Specific examples of the upper device 10 and the lower device 20 include, for example, image processing devices such as printers, FAX devices, copiers, scanners, digital multifunction devices, network home appliances, vending machines, medical devices in a remote management system. , A power supply device, an air conditioning system, a metering system for gas, water, electricity, etc., a communication device provided with a communication function in an automobile, an aircraft, etc., is a subordinate device 20 that is a managed device, and collects information from these managed devices It is conceivable that the management device for sending a command and operating it is the host device 10.

In addition, a program according to the present invention provides a digital certificate with a plurality of addresses to authenticate a computer to a communication partner, and performs communication with an address provided with the digital certificate authenticated to the communication partner. The above-described effects can be obtained by causing a computer to execute such a program.
Such a program may be stored in a storage means such as a ROM or HDD provided in the computer from the beginning, but a non-volatile recording such as a CD-ROM or flexible disk, SRAM, EEPROM, memory card or the like as a recording medium. It can also be recorded on a medium (memory) and provided.

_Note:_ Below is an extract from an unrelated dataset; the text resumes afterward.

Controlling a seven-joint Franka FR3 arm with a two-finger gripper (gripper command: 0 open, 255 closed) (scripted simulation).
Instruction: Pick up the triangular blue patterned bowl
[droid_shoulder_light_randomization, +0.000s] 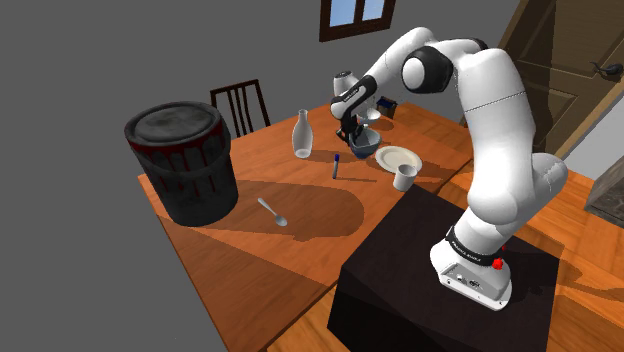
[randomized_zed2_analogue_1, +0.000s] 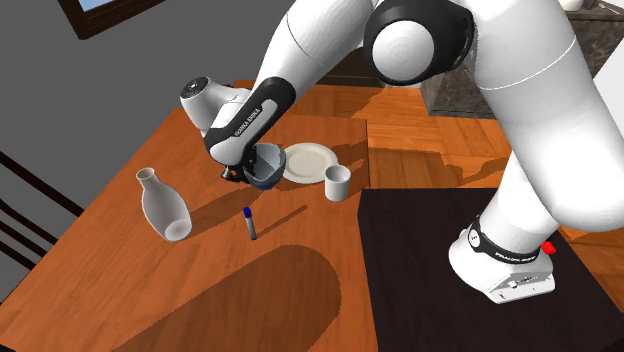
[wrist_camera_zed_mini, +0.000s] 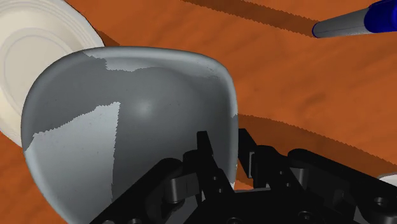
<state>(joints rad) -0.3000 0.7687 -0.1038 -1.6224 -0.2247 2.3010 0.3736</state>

Each procedure described above can be executed by installing a program recorded in the memory in a computer and causing the CPU to execute the program, or causing the CPU to read and execute the program from the memory.
Furthermore, it is also possible to download and execute an external device that is connected to a network and includes a recording medium that records the program, or an external device that stores the program in the storage unit.

As described above, according to the communication device, communication system, communication device control method, or program of the present invention, a communication device that includes a communication unit and provides a certificate to authenticate a communication partner during communication. When a communication system is configured using the above, it is possible to easily maintain a state in which normal authentication can be received while maintaining security. Therefore, the operation of the communication system can be performed with high reliability.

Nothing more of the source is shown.